We don’t like things that are hard – we want things to be easy, and that’s why the computerized receptionist says that “someone will be with you shortly” in the hopes that you won’t give up, but “beware that you are not led astray” for many things in this life take time, and if you are expecting immediate results, if you are expecting the easy way, then when things get hard those who offered us less than full disclosure did us a true disservice.
“Beware that you are not led astray,” Jesus says, because some things are hard. Some things take time. Marriage for one.
Sara and I had been married for just a few months. We were living in a one bedroom apartment without air conditioning in Atlanta. Every morning I woke up at 6:00 AM so that I could get to work cutting grass by 7:00. Sara would wake up about the time I was leaving and would drive from Atlanta to Alpharetta in 45 minutes to an hour of bumper to bumper traffic. We didn’t have enough money. We didn’t have enough time. We’d come home from work tiered. The traffic was so stressful that Sara developed an ulcer, and when I heard a man say that the first year of marriage is the hardest I was so relieved I couldn’t stand it.

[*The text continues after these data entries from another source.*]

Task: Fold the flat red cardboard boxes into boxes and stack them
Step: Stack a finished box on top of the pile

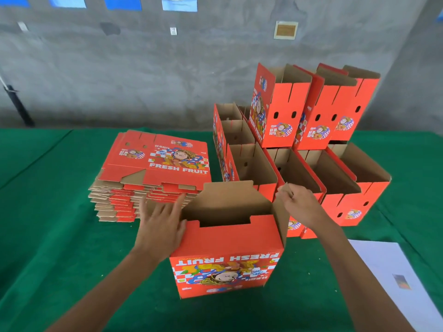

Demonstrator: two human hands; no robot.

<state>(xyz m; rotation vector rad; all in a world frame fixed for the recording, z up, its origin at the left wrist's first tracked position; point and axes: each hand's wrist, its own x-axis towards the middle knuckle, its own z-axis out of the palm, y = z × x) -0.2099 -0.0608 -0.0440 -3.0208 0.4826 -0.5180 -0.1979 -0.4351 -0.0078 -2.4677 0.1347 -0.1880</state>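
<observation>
A half-formed red box stands upside down on the green table in front of me, its brown inside open at the top. My left hand lies flat with fingers spread against the box's left side. My right hand pinches the tip of the box's right flap. A pile of flat red cardboard boxes lies to the left behind it. Several folded open boxes stand in rows at the right, and more folded boxes are stacked on top of them at the back.
A green cloth covers the table. A white sheet of paper lies at the near right edge. A grey concrete wall rises behind the table, with a dark pole at the far left.
</observation>
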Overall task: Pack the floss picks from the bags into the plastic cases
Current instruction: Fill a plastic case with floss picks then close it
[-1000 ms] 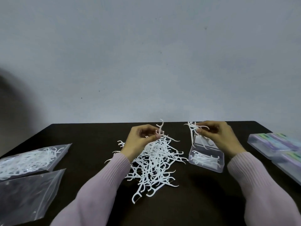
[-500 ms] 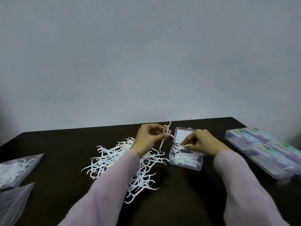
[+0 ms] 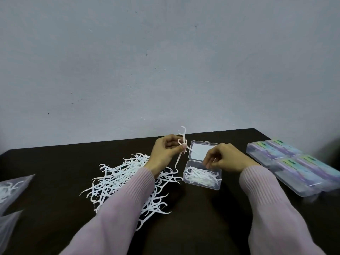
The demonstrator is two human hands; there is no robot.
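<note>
A loose pile of white floss picks (image 3: 121, 178) lies on the dark table (image 3: 55, 172), partly under my left sleeve. My left hand (image 3: 164, 153) is raised behind the pile and pinches a few floss picks (image 3: 183, 142) that stick up and hang down. To its right stands an open clear plastic case (image 3: 218, 184) with several picks lying inside it (image 3: 200, 176); its lid (image 3: 201, 150) is tipped back. My right hand (image 3: 223, 159) hovers just over the case's back edge. Its fingers are curled, and a thin white pick shows between them.
Several closed clear cases with purple and green labels (image 3: 298, 168) lie in rows at the right edge. Two clear zip bags (image 3: 11, 186) sit at the far left, the upper one holding picks. A grey wall rises behind the table.
My view swung right, so the bags slid to the left edge. My right hand lowered its picks into the case, then lifted slightly. My left hand kept its few picks and stayed raised.
</note>
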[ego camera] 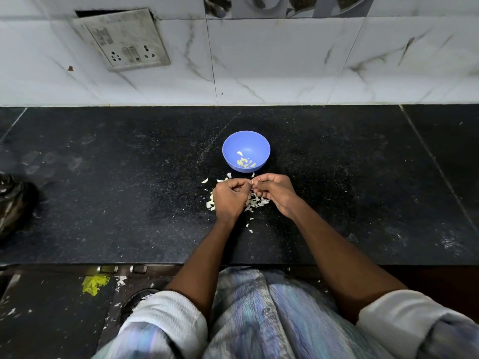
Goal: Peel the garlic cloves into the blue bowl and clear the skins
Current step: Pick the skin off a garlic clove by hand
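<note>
A blue bowl [246, 141] stands on the black counter with several peeled garlic cloves [245, 162] in its bottom. Just in front of it my left hand [229, 196] and my right hand [276, 191] meet, fingers curled, pinching a small garlic clove [252, 183] between their fingertips; the clove is mostly hidden. A heap of white garlic skins [255, 202] lies on the counter under and between the hands, with loose unpeeled cloves [211, 204] at the left of my left hand.
The black granite counter [129, 203] runs to a white tiled wall with a switch socket plate [124, 40]. A dark crumpled bag [13, 203] sits at the far left edge. Scraps lie on the floor below the counter's front edge.
</note>
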The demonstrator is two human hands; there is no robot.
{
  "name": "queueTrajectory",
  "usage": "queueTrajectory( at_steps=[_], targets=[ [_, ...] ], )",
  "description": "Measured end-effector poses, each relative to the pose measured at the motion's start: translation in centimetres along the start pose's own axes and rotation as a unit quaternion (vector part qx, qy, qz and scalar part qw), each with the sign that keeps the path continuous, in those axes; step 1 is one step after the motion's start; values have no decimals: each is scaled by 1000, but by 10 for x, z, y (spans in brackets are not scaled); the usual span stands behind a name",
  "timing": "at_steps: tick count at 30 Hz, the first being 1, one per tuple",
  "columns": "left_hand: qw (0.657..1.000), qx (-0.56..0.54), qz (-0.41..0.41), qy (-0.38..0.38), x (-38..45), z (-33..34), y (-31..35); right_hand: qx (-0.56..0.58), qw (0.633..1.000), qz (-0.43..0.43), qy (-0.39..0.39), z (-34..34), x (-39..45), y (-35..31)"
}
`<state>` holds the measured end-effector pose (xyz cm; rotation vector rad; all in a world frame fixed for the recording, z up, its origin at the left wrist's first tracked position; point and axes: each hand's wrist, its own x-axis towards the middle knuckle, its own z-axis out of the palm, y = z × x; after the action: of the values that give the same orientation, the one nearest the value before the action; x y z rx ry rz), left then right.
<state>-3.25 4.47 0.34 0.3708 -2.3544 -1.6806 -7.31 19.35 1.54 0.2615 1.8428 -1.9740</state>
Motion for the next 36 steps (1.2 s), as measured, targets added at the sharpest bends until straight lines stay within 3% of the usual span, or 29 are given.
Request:
queueTrajectory(
  at_steps=[10, 16, 28, 36],
  targets=[
    [999, -29, -17, -29, -1, 2, 6, 16, 999, 23, 18, 0, 0, -1],
    [996, 38, 56, -49, 0, 4, 0, 15, 999, 30, 18, 0, 0, 0],
    [997, -53, -44, -24, 2, 10, 0, 67, 998, -3, 3, 1, 3, -3],
    [998, -34, -55, 0, 3, 11, -1, 49, 999, -3, -13, -2, 2, -2]
  ],
)
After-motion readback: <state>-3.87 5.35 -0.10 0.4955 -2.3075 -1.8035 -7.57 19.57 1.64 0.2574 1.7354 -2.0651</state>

Of course, I look back on those days now longingly. Times were simple and we were happy. There was joy in our little apartment and there was love, but all those who expect marriage to be easy will wind up disappointed so “Beware that you are not led astray,” for some things are meant to be hard.
Raising children is hard.
That doesn’t mean it’s not fun, but if you go into parenthood thinking that life will be about the same as it has always been than be warned now for a child is like a wrecking ball – sweeping aside things like sleeping late so that looking forward to Day Light Savings Time is a luxury never to be looked forward to again.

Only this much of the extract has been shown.